No Governo voltou a referência, sendo que em resposta ao deputado do PSD, Tiago Brandão Rodrigues garantiu que não ia “pedir que se encostem a mim”, fazendo alusão à música de Jorge Palma e sublinhou que os social-democratas foram contra as medidas para acelerar as energias renováveis.

Filipe Melo, do Chega, falando sobre as contas certas, voltou a fazer mais uma referência ao artista: “Deixa-me rir”. O líder do partido também não resistiu a mais uma referência. André Ventura aproveitou Costa ter citado Jorge Palma para o fazer também, mas com um titulo diferente: “Esta chama-se eles já estão fartos”, atirou.

“Eles já estão fartos de saber o que tu queres deles, eles já estão fartos de saber quem quer vende-los, eles já estão fartos de ouvir dizer, tem de ser, e agora eles tentam viver doutra maneira qualquer”, citou. “Deixe-nos viver de uma maneira diferente”, concluiu André Ventura.

OE da EDP, do Novobanco e da TAP

Não faltou neste debate menções ao Novobanco e à TAP, que não constam na proposta de Orçamento do Estado, mas que a UTAO e o Conselho das Finanças Públicas consideram um risco para o Orçamento. Além disso, os deputados levantaram também questões sobre as notícias de que Medina pediu 500 milhões para pagar à EDP.

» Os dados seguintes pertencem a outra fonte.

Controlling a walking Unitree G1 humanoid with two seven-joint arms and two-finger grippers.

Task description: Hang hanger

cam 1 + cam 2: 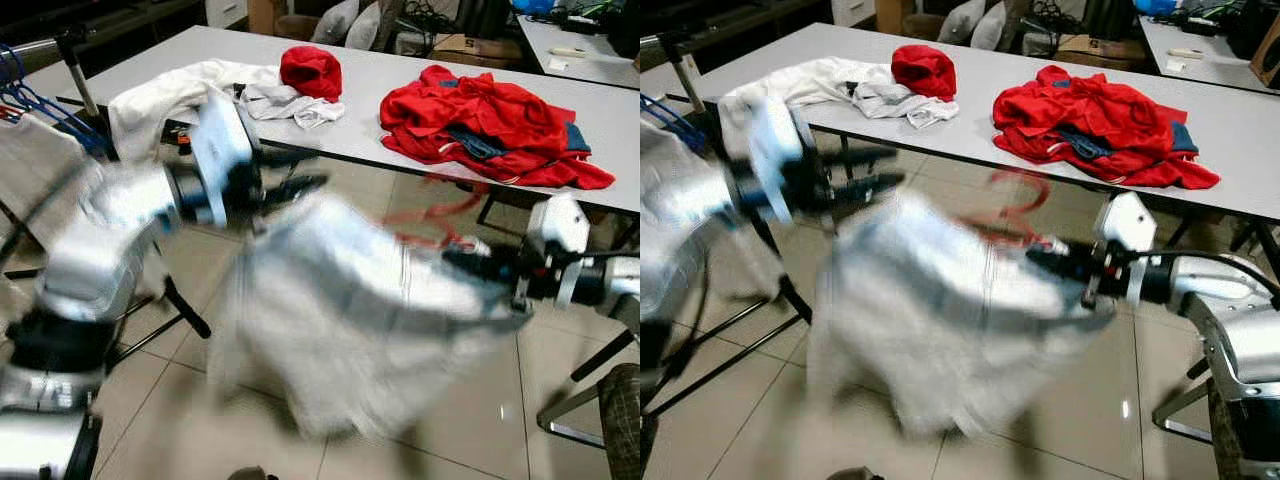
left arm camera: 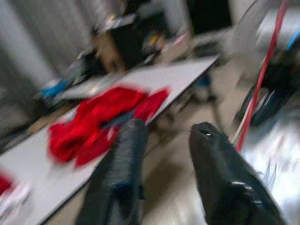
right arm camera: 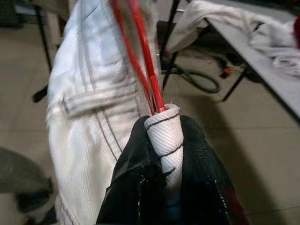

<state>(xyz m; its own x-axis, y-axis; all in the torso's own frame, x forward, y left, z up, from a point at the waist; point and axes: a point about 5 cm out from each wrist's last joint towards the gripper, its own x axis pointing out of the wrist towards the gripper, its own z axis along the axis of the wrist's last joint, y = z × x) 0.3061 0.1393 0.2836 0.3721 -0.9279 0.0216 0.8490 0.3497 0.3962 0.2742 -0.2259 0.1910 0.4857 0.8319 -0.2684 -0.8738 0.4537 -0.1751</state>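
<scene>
Midway: right gripper (image 3: 161,164) is pinching the white garment (image 1: 350,300) on its red hanger (image 3: 140,51); left gripper (image 2: 168,140) is spread, empty; hanging remains undone.

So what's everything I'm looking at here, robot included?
Table: one, white, long, across the back of the room.
Red clothes: one pile, on the table toward the robot's right.
Red cap: one, on the table near the middle.
White clothes: one heap, draped over the table's left end.
White garment: one, blurred, hanging in front of the robot over the tiled floor.
Red hanger: one, inside the white garment.
Rack: one, dark, at the far left, blue hangers on it.
Left gripper: black fingers open, above the garment.
Right gripper: black, shut on the garment and hanger.
</scene>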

André Ventura sinalizou que “este é o OE da EDP, do Novobanco, da TAP“, lamentando que “o que custa mais é” que podiam ser dados mais apoios às famílias e aos desfavorecidos. O líder do Chega tinha questionado o que sente “quem chega ao OE e vê que o Governo do PS está a dizer mais milhões para a EDP”, apontando que “empresas como a EDP continuam a viver à conta” dos portugueses.

Debate com o Primeiro-Ministro na Assembleia - 29SET22

O primeiro-ministro esclareceu que “iludir portugueses é o discurso de que não o Governo aumenta pensões para dar dinheiro à EDP”. “O OE tem de prever despesas contingentes; quando Estado decidiu cancelar o contrato para barragem do Fridão, os tribunais condenaram o Estado a pagar indemnização“, explicou.

Já sobre o Novobanco, Medina voltou a assegurar que não estão previstas novas injeções, após as perguntas de Mariana Mortágua, que apontou que as “empresas vão ter uma borla fiscal e o Novobanco é primeiro a agradecer”.

Quanto à TAP, foram várias as questões dos deputados, nomeadamente com o PSD a acusar o Governo de um “embuste político” neste processo. No entanto, o Governo deu poucas respostas sobre o assunto, sendo que Medina já tinha sinalizado que o que estava previsto no contrato é público e que ainda não têm nenhuma novidade sobre a privatização.